→ **Your objective**: Would you please restate all of the data exactly?

*** Begin section ***

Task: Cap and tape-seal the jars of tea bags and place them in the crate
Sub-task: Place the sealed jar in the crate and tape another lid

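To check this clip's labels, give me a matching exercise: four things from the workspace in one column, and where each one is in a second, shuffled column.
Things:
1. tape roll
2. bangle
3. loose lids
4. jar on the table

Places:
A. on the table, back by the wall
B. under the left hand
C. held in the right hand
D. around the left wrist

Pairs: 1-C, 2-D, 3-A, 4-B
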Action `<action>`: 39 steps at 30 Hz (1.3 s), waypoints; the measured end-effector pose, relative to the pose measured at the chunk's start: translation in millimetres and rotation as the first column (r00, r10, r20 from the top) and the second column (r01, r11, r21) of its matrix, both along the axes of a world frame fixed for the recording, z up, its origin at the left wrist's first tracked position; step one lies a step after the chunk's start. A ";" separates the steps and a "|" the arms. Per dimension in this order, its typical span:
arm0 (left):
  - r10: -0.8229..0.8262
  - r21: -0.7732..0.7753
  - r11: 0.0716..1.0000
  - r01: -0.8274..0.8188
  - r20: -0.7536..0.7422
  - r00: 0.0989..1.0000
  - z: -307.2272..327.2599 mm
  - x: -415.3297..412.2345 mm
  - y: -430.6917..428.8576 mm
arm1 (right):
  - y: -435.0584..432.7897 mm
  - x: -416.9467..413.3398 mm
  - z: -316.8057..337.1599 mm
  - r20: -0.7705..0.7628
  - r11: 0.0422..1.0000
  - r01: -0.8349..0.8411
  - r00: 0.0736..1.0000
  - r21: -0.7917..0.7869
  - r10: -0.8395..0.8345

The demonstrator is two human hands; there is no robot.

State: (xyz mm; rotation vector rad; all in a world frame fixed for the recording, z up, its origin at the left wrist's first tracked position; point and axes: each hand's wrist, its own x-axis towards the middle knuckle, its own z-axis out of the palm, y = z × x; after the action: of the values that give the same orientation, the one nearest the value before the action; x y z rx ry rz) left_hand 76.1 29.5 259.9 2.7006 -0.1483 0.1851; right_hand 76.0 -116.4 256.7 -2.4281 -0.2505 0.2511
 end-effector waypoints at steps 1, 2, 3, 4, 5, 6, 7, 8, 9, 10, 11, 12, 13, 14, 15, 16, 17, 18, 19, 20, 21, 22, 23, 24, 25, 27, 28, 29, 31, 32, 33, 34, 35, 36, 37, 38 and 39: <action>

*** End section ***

→ **Solution**:
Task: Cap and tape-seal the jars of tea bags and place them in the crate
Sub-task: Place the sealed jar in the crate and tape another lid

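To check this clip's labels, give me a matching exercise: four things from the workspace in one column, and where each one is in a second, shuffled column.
Things:
1. tape roll
2. bangle
3. loose lids
4. jar on the table

Places:
A. on the table, back by the wall
B. under the left hand
C. held in the right hand
D. around the left wrist

Pairs: 1-C, 2-D, 3-A, 4-B
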Action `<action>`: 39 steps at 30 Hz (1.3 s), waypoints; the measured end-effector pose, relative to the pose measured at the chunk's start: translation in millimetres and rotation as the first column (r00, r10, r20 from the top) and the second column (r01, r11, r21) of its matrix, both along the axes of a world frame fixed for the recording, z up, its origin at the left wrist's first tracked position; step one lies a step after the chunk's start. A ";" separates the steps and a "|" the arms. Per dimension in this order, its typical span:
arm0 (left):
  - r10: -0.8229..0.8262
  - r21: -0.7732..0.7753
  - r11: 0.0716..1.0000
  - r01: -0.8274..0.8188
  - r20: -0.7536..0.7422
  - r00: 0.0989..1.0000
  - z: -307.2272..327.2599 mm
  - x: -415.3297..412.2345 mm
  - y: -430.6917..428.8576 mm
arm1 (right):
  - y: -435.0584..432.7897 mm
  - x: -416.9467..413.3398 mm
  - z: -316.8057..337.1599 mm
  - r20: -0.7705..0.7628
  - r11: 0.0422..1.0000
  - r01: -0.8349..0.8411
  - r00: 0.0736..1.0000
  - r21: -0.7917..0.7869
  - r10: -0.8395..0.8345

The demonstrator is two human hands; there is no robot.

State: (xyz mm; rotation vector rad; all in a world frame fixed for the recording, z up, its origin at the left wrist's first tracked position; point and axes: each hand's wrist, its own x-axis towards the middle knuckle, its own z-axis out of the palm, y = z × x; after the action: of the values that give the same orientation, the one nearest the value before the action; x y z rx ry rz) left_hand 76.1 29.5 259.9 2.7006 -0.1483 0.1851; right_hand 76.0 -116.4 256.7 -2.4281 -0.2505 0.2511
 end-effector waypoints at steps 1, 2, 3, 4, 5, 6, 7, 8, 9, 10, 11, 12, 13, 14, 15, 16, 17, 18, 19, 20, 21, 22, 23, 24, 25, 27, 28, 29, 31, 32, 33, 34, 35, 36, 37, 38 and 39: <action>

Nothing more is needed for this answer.